◆ Task statement:
For the entries that follow, retype exactly the lines from the one containing "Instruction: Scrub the" to the one containing "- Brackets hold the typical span", inclusive, and only those. Images stay out of the copy.

* * *

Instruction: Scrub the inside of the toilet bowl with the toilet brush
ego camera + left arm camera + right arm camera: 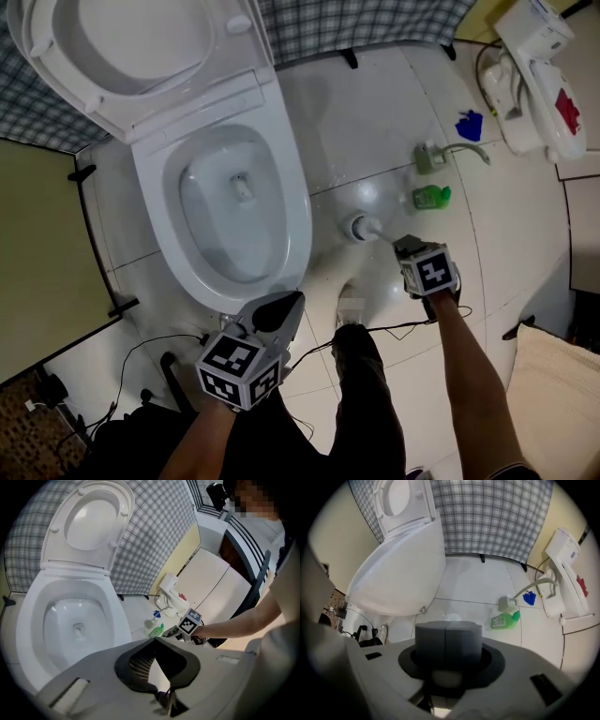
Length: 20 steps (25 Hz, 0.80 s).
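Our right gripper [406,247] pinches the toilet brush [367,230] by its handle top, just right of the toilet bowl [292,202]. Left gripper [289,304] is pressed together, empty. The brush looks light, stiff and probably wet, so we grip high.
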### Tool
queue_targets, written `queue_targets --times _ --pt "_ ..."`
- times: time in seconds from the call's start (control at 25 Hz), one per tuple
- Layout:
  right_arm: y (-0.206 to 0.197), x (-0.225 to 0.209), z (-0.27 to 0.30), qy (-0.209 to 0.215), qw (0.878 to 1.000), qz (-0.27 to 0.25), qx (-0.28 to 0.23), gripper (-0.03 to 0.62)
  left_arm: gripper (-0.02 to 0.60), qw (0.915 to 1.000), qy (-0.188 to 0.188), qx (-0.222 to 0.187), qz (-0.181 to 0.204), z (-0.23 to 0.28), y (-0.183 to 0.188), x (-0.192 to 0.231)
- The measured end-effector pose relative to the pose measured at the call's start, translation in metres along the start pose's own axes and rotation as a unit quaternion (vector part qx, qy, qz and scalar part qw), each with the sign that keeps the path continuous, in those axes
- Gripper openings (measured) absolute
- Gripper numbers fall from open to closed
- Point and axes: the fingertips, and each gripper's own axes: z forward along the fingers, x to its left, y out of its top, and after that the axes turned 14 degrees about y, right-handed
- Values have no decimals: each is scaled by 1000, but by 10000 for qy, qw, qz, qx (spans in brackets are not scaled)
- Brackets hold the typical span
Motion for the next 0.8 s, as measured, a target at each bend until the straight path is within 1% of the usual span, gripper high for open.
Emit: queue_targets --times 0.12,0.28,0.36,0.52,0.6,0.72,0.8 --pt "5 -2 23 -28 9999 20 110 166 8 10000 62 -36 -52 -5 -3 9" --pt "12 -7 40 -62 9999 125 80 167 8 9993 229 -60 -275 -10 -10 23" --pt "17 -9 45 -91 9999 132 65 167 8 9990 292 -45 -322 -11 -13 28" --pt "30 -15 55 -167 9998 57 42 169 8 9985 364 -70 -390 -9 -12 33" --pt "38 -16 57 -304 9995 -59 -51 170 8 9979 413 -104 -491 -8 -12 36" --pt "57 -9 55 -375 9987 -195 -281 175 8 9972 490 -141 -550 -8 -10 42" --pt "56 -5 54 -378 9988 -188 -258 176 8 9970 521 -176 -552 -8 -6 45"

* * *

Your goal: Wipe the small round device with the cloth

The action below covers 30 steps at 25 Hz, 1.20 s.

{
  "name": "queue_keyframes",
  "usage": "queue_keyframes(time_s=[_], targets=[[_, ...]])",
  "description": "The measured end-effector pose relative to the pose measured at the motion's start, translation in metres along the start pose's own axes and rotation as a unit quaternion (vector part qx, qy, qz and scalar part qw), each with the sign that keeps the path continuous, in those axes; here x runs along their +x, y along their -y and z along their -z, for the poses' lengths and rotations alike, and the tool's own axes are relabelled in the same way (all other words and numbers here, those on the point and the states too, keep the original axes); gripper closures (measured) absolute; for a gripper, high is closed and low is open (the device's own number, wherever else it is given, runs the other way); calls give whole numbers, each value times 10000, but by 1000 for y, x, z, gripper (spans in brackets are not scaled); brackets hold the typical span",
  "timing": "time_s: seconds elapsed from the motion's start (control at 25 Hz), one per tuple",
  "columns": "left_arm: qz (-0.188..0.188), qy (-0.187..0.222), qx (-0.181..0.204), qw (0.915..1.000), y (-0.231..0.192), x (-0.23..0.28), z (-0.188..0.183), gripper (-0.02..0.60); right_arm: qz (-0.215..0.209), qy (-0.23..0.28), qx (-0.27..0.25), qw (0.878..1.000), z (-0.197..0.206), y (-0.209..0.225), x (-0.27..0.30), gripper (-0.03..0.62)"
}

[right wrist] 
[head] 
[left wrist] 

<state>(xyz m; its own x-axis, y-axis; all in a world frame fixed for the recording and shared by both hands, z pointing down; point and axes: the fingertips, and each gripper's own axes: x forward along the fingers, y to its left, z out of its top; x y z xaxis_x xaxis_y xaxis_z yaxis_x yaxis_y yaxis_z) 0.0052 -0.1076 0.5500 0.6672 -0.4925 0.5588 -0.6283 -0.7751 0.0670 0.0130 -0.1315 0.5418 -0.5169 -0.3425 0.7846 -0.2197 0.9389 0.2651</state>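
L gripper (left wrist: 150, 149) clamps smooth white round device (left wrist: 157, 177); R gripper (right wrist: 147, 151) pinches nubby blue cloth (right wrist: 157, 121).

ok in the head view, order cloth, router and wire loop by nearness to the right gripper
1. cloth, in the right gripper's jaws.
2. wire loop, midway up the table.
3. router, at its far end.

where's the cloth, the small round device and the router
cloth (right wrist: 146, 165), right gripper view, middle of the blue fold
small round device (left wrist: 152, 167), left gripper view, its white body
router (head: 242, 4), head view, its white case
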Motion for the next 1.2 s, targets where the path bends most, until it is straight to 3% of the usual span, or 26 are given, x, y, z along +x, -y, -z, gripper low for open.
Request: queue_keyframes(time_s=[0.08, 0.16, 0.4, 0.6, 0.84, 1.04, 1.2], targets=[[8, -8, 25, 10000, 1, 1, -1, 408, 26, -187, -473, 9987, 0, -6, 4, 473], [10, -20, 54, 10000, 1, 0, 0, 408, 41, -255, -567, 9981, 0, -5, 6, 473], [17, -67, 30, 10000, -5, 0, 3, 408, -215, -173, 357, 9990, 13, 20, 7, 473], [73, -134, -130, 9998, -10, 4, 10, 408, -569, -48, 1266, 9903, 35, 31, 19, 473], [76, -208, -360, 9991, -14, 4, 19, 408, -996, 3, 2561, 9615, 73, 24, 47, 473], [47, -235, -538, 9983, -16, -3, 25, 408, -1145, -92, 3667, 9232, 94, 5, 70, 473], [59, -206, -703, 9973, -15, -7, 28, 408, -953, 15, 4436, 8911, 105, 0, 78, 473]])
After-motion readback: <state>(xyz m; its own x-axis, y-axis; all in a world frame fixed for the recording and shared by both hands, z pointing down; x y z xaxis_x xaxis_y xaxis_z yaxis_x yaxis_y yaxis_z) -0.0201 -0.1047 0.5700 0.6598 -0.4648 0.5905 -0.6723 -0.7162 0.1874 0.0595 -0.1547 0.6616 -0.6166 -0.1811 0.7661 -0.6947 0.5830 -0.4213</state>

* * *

◆ Written reply:
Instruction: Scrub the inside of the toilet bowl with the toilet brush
ego camera + left arm camera + right arm camera: 
Length: 20 steps (25 Hz, 0.80 s).
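Our right gripper [406,247] pinches the toilet brush [367,230] by its handle top, just right of the toilet bowl [292,202]. Left gripper [289,304] is pressed together, empty. The brush looks light, stiff and probably wet, so we grip high.
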### Tool
queue_targets, written `queue_targets --times _ --pt "_ ..."`
- times: time in seconds from the call's start (control at 25 Hz), one per tuple
- Layout:
  right_arm: y (-0.206 to 0.197), x (-0.225 to 0.209), z (-0.27 to 0.30), qy (-0.209 to 0.215), qw (0.878 to 1.000), qz (-0.27 to 0.25), qx (-0.28 to 0.23), gripper (-0.03 to 0.62)
  left_arm: gripper (-0.02 to 0.60), qw (0.915 to 1.000), qy (-0.188 to 0.188), qx (-0.222 to 0.187), qz (-0.181 to 0.204), z (-0.23 to 0.28), y (-0.183 to 0.188), x (-0.192 to 0.231)
- The measured end-effector pose relative to the pose measured at the call's start, translation in metres along the start pose's own axes and rotation as a unit quaternion (vector part qx, qy, qz and scalar part qw), each with the sign that keeps the path continuous, in those axes
- Gripper openings (measured) absolute
- Gripper numbers fall from open to closed
- Point and axes: the fingertips, and each gripper's own axes: z forward along the fingers, x to its left, y out of its top, and after that the axes turned 14 degrees about y, right-handed
- Values have no decimals: each is scaled by 1000, but by 10000 for qy, qw, qz, qx (spans in brackets are not scaled)
- Brackets hold the typical span

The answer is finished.